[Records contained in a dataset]
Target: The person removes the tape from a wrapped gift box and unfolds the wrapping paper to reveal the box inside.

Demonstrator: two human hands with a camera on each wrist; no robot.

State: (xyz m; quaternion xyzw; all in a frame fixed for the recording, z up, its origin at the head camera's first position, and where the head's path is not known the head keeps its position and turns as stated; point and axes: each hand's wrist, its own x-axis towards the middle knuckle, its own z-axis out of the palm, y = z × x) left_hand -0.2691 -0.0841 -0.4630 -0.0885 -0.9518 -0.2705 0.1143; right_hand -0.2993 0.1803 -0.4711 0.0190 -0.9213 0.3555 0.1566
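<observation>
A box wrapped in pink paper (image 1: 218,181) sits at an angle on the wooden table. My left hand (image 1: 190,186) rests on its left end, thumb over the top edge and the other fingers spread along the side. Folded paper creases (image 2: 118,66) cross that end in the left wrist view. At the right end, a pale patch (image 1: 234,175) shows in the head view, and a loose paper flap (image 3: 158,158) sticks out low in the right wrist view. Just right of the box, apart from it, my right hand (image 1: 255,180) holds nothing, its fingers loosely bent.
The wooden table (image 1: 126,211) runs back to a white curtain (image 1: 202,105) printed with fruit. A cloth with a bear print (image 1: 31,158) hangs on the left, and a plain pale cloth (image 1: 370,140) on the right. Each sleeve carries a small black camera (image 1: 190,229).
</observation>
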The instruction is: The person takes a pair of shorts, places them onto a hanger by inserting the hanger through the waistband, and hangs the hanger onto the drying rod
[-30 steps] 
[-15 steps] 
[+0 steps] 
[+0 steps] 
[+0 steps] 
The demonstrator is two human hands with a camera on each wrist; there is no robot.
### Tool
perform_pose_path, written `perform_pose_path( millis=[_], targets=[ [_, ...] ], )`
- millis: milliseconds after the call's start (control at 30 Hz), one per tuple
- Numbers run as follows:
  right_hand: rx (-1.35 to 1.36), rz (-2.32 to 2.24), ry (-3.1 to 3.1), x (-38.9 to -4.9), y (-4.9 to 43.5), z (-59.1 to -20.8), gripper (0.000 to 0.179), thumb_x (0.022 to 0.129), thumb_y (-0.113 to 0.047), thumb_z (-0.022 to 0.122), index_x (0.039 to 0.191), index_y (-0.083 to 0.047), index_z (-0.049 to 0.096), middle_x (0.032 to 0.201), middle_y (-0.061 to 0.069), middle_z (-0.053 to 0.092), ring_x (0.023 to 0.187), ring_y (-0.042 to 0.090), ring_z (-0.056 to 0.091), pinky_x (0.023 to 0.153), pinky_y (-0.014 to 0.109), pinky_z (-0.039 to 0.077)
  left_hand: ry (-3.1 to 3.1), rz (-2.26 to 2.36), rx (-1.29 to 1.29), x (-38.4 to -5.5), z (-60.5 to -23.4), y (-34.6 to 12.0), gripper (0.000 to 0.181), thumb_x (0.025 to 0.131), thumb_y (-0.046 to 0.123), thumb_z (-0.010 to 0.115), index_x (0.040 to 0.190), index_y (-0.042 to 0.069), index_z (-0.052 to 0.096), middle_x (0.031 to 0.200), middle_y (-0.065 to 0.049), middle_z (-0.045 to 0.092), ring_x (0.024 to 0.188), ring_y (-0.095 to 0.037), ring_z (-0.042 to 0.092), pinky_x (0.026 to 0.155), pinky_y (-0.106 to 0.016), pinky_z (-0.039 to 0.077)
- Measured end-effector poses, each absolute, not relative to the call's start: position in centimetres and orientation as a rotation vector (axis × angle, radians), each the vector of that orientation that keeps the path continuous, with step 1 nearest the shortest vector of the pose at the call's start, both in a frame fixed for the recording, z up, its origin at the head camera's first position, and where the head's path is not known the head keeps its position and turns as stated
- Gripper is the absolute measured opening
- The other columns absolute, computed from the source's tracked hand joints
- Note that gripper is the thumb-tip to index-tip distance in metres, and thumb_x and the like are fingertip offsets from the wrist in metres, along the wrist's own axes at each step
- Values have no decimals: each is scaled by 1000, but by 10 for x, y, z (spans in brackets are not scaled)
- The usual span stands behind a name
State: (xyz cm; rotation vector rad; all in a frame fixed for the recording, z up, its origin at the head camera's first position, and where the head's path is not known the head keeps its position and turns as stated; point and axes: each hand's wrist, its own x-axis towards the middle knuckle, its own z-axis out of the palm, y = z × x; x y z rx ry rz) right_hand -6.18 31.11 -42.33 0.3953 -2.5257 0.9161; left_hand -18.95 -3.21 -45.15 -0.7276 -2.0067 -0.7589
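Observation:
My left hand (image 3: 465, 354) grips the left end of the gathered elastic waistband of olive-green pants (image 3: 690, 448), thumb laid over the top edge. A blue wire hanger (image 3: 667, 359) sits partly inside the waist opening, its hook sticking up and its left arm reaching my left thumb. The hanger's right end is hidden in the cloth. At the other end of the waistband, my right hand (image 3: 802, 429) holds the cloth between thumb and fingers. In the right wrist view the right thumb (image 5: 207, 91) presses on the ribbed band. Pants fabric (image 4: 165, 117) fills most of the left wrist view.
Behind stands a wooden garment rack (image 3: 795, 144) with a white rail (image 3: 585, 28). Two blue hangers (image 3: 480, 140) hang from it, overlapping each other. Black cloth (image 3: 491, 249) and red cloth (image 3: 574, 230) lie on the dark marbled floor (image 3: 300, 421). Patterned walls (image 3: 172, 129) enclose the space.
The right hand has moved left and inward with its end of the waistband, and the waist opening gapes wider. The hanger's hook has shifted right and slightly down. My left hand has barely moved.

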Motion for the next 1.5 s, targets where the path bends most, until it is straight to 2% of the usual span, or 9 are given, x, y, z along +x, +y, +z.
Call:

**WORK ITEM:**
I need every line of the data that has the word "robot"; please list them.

**RESULT FOR THIS EXERCISE:**
Demonstrator: two human hands with a camera on each wrist; no robot.
The demonstrator is two human hands with a camera on each wrist; there is no robot.

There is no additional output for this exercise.